Pineda was alarmed by reports last year of the disappearance of as many as 17 amphibian species in Costa Rica, reportedly linked to global warming. But very little research has been done on the effects of global warming in Nicaragua, Incer says.
The foundation is in the process of registering all Mombacho species and has plans in the works to combat dwindling mammal, bird and amphibian populations. For instance, falling puma populations may be assuaged with a reintroduction program.
“Their populations are very reduced and they’re beginning to inbreed. In 10 or 20 years, the way things are going, they’ll disappear,” Pineda said.
To counter that possibility, the reserve is working on a plan to introduce pumas from the Rivas isthmus into the Mombacho Reserve within the next two years.

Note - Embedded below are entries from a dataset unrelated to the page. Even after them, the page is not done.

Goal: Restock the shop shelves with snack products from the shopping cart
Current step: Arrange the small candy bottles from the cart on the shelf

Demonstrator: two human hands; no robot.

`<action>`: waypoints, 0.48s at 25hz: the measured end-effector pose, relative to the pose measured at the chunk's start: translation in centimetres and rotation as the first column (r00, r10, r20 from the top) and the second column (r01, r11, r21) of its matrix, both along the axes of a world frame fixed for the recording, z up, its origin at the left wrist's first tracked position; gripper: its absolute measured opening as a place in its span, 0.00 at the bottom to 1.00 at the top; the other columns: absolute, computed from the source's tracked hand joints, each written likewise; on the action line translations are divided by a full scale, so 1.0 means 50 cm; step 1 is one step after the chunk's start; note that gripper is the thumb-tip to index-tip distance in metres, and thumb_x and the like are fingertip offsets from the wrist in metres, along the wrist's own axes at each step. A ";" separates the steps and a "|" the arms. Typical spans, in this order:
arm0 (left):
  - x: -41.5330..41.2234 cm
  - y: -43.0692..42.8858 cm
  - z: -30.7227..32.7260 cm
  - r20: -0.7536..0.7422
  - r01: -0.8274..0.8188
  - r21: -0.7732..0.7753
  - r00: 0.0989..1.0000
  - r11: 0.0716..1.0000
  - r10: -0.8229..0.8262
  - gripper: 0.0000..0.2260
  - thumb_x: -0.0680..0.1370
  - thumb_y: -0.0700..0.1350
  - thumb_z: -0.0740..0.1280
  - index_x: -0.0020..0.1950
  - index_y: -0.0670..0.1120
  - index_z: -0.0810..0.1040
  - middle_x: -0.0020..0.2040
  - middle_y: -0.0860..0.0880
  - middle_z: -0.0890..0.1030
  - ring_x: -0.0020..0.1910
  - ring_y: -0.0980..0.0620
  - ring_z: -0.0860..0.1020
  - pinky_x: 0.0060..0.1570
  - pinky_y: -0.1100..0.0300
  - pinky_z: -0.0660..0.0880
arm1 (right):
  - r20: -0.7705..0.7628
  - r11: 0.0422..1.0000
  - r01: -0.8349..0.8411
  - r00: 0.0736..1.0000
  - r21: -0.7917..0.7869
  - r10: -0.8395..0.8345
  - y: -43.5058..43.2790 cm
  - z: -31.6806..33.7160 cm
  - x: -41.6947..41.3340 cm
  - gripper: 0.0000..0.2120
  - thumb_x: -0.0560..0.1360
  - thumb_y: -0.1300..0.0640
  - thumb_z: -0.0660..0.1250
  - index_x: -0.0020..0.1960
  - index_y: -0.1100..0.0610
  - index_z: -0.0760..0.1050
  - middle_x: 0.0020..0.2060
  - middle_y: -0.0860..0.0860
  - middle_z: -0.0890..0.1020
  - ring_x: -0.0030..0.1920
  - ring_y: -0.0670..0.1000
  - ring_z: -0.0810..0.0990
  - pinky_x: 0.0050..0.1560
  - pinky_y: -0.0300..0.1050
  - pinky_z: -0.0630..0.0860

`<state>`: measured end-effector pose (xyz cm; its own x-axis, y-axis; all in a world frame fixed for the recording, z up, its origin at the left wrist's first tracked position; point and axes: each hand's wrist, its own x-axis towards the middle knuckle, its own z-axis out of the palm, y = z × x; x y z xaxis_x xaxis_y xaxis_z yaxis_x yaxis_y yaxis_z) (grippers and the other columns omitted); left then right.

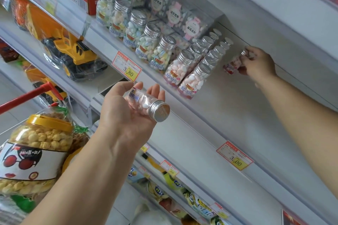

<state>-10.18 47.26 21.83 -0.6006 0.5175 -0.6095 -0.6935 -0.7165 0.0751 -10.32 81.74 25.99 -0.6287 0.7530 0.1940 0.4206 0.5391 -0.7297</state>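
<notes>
Restocking was partway done. The right grip (259,64) pinched a pink candy bottle (233,65) at the shelf's (228,107) back, beside the filled bottle rows (184,71). The left grip (128,115) loosely cradled a spare bottle (146,103). A popcorn jar (38,144) remained in the cart (27,97).

Candy bottle (144,101) — clear glossy plastic; cap (159,111) — ribbed shiny metal
</notes>
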 end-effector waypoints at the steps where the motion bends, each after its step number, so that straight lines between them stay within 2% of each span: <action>1: 0.000 0.001 -0.004 0.003 -0.001 0.002 1.000 1.000 0.001 0.10 0.77 0.42 0.66 0.56 0.40 0.80 0.52 0.38 0.82 0.47 0.44 0.85 0.45 0.45 0.83 | -0.029 0.999 -0.021 0.999 -0.043 0.020 0.005 0.001 -0.020 0.16 0.79 0.60 0.66 0.65 0.51 0.75 0.51 0.50 0.78 0.48 0.54 0.81 0.44 0.45 0.82; 3: 0.000 0.002 -0.010 0.012 -0.006 0.002 1.000 1.000 0.006 0.10 0.78 0.42 0.66 0.56 0.40 0.80 0.51 0.38 0.82 0.44 0.44 0.85 0.44 0.46 0.83 | -0.122 0.979 -0.059 0.992 -0.197 0.035 0.006 0.005 -0.049 0.12 0.79 0.62 0.64 0.60 0.50 0.75 0.47 0.45 0.79 0.44 0.47 0.80 0.42 0.40 0.81; 6: -0.004 0.002 -0.019 0.035 -0.028 -0.010 0.999 1.000 0.028 0.11 0.78 0.42 0.66 0.58 0.40 0.80 0.51 0.37 0.82 0.42 0.44 0.85 0.44 0.45 0.83 | -0.228 0.890 -0.092 0.974 -0.447 -0.014 0.008 0.007 -0.073 0.04 0.80 0.58 0.63 0.47 0.52 0.76 0.39 0.50 0.82 0.39 0.50 0.81 0.48 0.49 0.82; 8: -0.006 0.002 -0.022 0.035 -0.040 -0.016 0.999 0.999 0.040 0.11 0.78 0.42 0.66 0.58 0.40 0.80 0.52 0.37 0.82 0.41 0.44 0.85 0.44 0.46 0.83 | -0.258 0.840 -0.120 0.966 -0.530 -0.025 0.014 0.005 -0.085 0.07 0.81 0.55 0.61 0.47 0.55 0.76 0.35 0.52 0.83 0.38 0.52 0.82 0.48 0.52 0.81; 12: -0.013 0.006 -0.024 0.034 -0.058 -0.009 0.998 0.998 0.058 0.10 0.78 0.42 0.66 0.57 0.40 0.80 0.51 0.38 0.82 0.43 0.44 0.85 0.44 0.46 0.83 | -0.264 0.806 -0.117 0.963 -0.580 -0.051 0.022 0.012 -0.118 0.06 0.79 0.56 0.65 0.46 0.57 0.78 0.39 0.52 0.84 0.41 0.53 0.84 0.40 0.51 0.82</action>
<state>-10.82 47.55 20.62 -0.6079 0.4775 -0.6344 -0.6533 -0.7549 0.0578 -16.23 82.84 26.60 -0.6464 0.7533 -0.1211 0.1653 -0.0166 -0.9861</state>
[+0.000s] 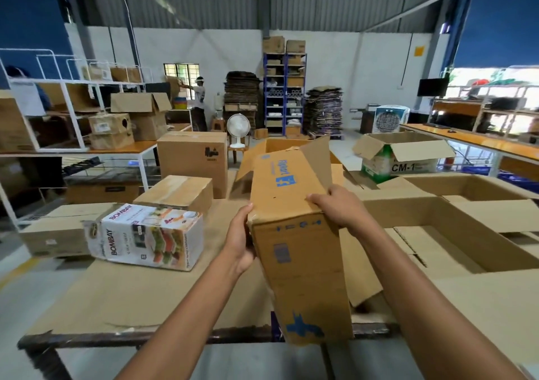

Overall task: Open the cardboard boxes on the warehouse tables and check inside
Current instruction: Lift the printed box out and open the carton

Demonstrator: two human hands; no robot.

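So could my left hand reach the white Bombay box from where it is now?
Probably yes. The Bombay box lies just left of the left hand with nothing between them, though that hand grips the brown box and must let go first.

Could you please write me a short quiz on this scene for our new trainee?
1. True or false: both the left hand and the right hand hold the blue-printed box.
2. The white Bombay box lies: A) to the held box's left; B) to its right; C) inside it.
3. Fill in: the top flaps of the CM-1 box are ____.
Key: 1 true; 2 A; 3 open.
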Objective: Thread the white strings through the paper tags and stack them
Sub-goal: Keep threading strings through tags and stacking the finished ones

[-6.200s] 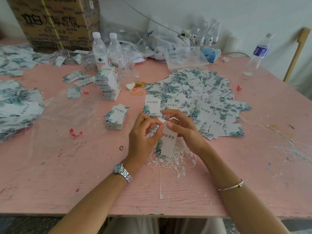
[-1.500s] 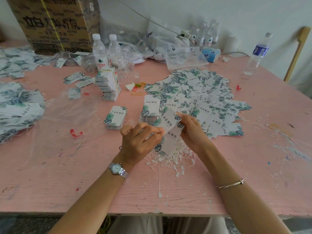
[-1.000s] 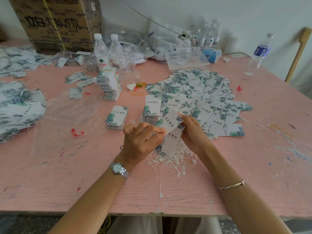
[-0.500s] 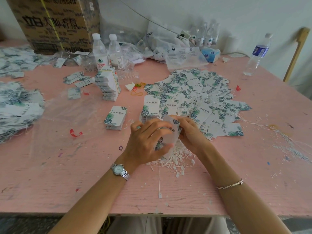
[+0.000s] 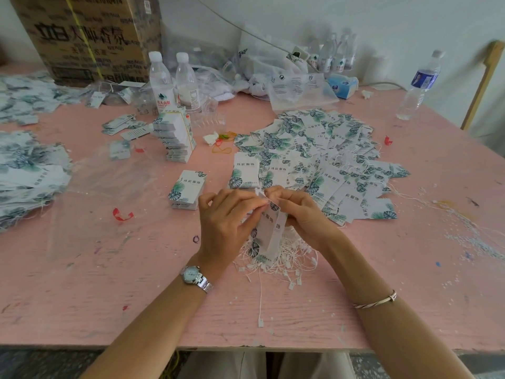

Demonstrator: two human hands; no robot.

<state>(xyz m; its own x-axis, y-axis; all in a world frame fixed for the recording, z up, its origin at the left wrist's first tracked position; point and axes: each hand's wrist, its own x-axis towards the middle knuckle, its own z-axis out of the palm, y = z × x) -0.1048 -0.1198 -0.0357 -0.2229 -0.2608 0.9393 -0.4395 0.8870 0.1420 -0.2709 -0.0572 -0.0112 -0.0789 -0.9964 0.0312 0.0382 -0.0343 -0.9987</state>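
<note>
On a pink table (image 5: 82, 296), a tangled pile of white strings (image 5: 287, 258) lies just under both hands. The left hand (image 5: 226, 217) and right hand (image 5: 303, 212) each pinch the top of two paper tags (image 5: 270, 228), which hang over the strings. Beyond sit two small tag stacks (image 5: 187, 192), then a wide spread of tags (image 5: 328, 149), water bottles (image 5: 161, 80) and a cardboard box (image 5: 87, 36).

The table (image 5: 82, 296) is pink-painted wood, matt, its grain rough and scuffed. The tags (image 5: 322, 149) are smooth matt paper, the bottles (image 5: 161, 80) clear glossy plastic, the box (image 5: 90, 36) at upper left brown cardboard, the wristwatch (image 5: 191, 273) shiny metal.
</note>
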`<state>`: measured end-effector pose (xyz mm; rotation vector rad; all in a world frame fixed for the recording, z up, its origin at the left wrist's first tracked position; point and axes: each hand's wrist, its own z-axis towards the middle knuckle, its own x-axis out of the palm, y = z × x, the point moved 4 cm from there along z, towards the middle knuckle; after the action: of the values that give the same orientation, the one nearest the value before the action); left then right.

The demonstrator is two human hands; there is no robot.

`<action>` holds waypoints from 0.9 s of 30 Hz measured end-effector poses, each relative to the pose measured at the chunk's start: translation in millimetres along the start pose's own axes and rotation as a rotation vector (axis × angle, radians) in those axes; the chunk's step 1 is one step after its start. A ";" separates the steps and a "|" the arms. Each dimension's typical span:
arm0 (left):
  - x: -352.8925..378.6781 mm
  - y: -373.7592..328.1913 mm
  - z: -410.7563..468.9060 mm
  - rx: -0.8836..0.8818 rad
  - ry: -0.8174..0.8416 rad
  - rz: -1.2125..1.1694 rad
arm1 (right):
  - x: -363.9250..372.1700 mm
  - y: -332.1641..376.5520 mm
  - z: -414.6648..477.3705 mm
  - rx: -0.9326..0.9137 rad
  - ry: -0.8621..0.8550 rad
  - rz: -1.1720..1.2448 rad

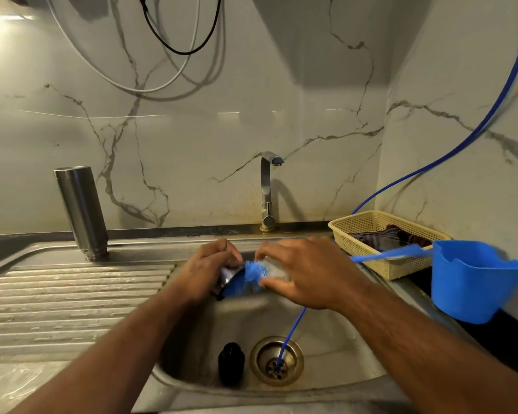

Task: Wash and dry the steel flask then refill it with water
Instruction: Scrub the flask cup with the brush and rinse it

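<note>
The steel flask (81,212) stands upside down on the drainboard at the left, mouth on the ribbed steel, away from both hands. Over the sink basin, my left hand (207,270) grips a small steel cap (228,277). My right hand (305,273) holds a bottle brush just behind its blue and white bristles (256,271), which press against the cap. The brush's blue handle (386,254) sticks out to the right and is blurred. A black stopper-like part (231,362) lies on the sink floor beside the drain (277,360).
The tap (268,189) stands behind the basin; no water is seen running. A thin blue tube (293,327) drops into the drain. A blue plastic mug (473,280) and a cream basket (383,246) with cloth sit at the right. Cables hang on the marble wall.
</note>
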<state>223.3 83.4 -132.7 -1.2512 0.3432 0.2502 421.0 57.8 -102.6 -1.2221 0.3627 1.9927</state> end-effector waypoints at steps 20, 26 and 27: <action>5.5 -17.4 -14.0 0.109 -0.247 -0.154 | 24.7 17.0 2.0 0.242 0.120 0.383; 8.0 -17.9 -4.8 0.179 -0.191 0.314 | 9.3 2.9 -2.0 0.196 0.107 0.240; 8.9 -18.0 -4.0 0.165 -0.173 0.349 | 5.7 0.5 -2.7 0.167 0.101 0.183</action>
<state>237.7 74.2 -121.3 -0.9941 0.4230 0.6125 420.9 58.4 -108.9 -1.2215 0.6999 2.0115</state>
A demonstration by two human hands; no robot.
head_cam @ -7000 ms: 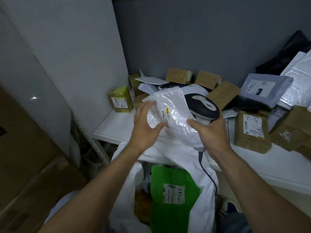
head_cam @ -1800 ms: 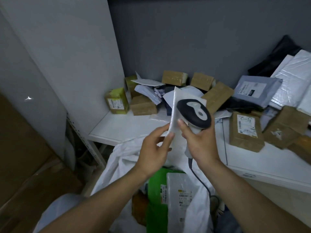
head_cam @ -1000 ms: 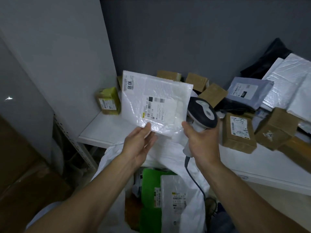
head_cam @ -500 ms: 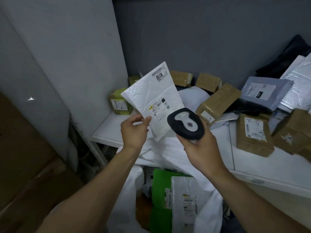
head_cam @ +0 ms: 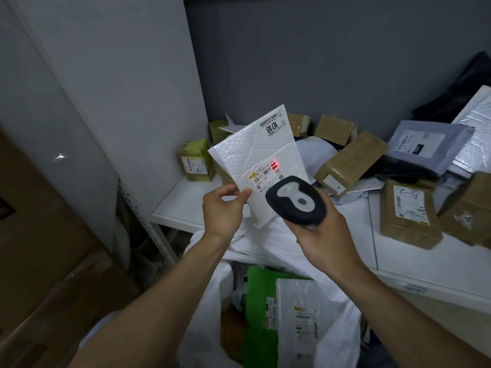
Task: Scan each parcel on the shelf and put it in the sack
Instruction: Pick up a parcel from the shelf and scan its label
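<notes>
My left hand point(head_cam: 222, 208) pinches the lower left edge of a white padded envelope point(head_cam: 255, 155) and holds it upright over the shelf edge, label facing me. My right hand point(head_cam: 322, 235) grips a black and grey barcode scanner point(head_cam: 295, 200) just right of the envelope. A red scan light glows on the envelope's label point(head_cam: 265, 173). Below my hands the white sack point(head_cam: 202, 328) hangs open, with a green parcel point(head_cam: 256, 296) and a white plastic parcel point(head_cam: 297, 320) inside.
The white shelf point(head_cam: 425, 261) carries several brown boxes such as one with a handwritten label point(head_cam: 407, 211), a long brown box point(head_cam: 350, 160), a yellow-green box point(head_cam: 196, 160) and a grey mailer point(head_cam: 425, 144). A white panel point(head_cam: 106, 88) stands left; cardboard point(head_cam: 39, 248) lies lower left.
I picked up the white padded envelope, turned it label-up, and brought the scanner onto it; the red scan light now shows on the label.
</notes>
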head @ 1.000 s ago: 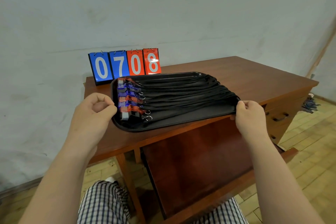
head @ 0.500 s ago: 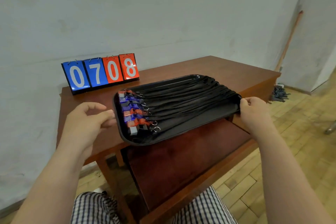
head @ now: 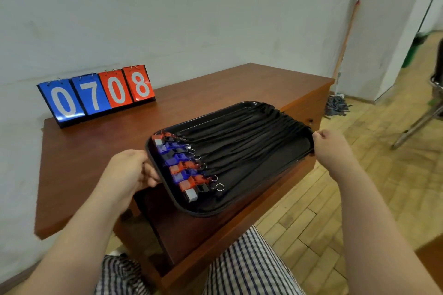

But the amphibians will be the biggest challenge, Pineda says. Birds and mammals are quicker to adapt to changes in their ecosystems and can migrate with less problems.
The endemic Mombacho salamander, however, usually doesn’t venture beyond a five meter radius on a given week.
Another example is the rare and tiny Fitzgery frog, which is found throughout Central America at high elevations and is known for giving live birth instead of laying eggs. Pineda laments that the tiny frog can’t be found anywhere below 1,200 meters on the 1,344-meter volcano. The frog used to be found at half that elevation a decade ago.